Log into your account and go to the HOA section under the "Ownership" drop down.  There is a disclosure statement dated April 4. It looks different than what NiteMaire posted though - not sure where those pics came from


----------



## Eric B

From page 16 of the new set of Club Rules:

HGV Max is not available to persons who acquire an ownership interest at a Hilton Grand Vacations resort via the secondary resale market.

Can't say that I'm all that disappointed as I didn't really feel like popping an extra $7,000 to join HGV Max, particularly when the rules include the following on page 17:

The HGV Max program has no pre-determined termination date and may continue until such time as Hilton Grand Vacations decides to terminate the program with or without notice.

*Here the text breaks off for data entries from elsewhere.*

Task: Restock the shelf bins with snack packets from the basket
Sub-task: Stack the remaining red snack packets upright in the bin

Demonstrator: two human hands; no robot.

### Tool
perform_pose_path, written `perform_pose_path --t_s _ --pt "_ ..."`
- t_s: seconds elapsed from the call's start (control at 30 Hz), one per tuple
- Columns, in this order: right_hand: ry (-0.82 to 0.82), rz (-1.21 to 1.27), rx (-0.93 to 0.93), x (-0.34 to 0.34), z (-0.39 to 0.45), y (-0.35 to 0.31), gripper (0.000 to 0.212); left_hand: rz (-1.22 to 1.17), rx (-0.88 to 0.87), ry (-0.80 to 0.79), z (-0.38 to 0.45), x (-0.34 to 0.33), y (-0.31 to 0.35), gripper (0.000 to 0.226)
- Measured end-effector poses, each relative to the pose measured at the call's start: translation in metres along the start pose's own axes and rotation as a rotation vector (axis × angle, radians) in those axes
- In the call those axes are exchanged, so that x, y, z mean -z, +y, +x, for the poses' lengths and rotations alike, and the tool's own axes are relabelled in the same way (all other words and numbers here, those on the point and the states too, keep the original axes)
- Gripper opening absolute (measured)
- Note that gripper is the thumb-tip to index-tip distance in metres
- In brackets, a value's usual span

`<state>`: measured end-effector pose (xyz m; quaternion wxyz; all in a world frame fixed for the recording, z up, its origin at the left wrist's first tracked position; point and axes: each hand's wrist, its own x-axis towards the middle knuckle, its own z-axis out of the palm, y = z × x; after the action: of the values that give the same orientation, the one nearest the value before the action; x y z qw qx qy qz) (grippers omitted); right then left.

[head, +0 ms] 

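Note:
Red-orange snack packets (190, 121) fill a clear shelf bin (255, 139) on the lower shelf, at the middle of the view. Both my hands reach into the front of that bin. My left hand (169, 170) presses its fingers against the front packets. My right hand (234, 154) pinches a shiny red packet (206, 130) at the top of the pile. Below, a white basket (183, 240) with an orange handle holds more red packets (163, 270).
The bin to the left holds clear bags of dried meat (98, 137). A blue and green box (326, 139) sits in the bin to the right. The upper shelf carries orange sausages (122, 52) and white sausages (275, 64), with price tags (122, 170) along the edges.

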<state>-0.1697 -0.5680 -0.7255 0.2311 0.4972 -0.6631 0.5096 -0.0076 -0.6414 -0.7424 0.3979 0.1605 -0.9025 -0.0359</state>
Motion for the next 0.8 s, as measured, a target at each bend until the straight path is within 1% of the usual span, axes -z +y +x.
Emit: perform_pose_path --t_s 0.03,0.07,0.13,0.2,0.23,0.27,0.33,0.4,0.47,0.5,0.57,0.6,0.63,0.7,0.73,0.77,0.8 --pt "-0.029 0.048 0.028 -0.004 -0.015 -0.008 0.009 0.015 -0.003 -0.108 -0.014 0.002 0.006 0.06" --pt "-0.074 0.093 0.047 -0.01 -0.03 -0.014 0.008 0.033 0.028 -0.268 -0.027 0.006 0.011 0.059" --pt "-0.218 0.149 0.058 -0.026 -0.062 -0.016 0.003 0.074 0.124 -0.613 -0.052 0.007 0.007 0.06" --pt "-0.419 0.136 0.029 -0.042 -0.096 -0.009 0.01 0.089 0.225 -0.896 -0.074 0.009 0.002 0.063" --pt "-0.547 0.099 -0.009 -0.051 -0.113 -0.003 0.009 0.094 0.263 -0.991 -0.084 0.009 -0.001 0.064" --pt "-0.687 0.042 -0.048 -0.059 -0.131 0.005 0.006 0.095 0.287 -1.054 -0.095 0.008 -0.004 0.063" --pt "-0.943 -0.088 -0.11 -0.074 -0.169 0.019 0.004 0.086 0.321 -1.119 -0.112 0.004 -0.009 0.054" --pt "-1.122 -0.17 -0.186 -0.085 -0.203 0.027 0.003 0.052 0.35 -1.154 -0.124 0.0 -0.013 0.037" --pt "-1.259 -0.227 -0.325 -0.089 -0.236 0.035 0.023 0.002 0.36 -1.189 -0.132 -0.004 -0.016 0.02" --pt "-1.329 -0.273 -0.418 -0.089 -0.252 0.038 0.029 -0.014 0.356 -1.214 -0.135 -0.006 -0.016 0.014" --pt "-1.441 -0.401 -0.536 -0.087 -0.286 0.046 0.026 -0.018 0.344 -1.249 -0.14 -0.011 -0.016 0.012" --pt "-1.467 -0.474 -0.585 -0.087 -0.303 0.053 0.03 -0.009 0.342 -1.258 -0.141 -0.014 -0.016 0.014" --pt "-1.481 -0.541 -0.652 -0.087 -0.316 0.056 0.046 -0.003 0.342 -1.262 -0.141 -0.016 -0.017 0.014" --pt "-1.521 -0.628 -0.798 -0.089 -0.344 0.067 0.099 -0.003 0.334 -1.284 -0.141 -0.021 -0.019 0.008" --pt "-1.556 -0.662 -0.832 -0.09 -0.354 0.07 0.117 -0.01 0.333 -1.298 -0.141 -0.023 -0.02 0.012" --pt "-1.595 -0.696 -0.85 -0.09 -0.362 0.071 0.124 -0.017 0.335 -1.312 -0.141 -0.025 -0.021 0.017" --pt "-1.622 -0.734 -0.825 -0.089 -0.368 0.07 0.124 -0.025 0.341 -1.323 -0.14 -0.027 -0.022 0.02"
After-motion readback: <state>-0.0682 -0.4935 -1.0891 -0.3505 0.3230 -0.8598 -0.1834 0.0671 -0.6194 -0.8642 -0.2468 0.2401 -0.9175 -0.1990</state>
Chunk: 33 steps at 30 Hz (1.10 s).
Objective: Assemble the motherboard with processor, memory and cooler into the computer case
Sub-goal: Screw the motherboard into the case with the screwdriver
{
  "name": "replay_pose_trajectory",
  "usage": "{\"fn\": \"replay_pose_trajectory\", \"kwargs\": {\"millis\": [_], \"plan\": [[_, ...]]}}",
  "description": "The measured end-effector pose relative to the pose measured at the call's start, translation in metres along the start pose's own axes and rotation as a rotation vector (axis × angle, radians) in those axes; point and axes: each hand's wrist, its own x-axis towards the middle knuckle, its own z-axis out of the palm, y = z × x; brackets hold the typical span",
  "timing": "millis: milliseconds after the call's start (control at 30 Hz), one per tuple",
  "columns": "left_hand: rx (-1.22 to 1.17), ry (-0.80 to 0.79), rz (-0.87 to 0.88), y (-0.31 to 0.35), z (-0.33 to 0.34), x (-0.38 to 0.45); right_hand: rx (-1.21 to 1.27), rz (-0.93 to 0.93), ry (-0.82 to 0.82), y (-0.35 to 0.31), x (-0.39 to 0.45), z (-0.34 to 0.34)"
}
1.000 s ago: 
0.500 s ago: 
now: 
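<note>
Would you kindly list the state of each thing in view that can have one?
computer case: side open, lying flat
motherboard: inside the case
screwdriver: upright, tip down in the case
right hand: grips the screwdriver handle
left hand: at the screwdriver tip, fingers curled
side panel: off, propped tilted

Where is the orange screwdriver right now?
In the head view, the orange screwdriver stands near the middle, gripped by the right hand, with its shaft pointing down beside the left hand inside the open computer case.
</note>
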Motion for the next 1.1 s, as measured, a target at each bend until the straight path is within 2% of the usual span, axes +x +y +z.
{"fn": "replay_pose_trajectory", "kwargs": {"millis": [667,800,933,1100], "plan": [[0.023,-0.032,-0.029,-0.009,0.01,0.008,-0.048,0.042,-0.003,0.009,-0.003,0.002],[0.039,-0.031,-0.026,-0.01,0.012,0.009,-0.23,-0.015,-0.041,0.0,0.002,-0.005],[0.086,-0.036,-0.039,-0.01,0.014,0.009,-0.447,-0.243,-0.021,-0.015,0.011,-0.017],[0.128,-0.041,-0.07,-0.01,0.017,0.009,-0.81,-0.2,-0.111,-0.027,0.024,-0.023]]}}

Lotsa luck selling HGV Max to any rational HGVC owners - it sounds worse than most Mexican RTU ownerships to me.


----------



## GT75

Cewood said:


> Where is it in the HGVC website? I am logged in and don't see it.


It is an update to the rules.   But I have also attached the new rules.


----------



## Beanieh01

Beanieh01 said:


> Log into your account and go to the HOA section under the "Ownership" drop down.  There is a disclosure statement dated April 4. It looks different than what NiteMaire posted though - not sure where those pics came from


Oops actually all the info is also in the Club Rules documents under the "Club" drop down.


----------



## Msb1102

$7k??


----------



## Eric B

NiteMaire said:


> I think Club fees for HGV Max members are significantly higher than those for the HGV Legacy Owners.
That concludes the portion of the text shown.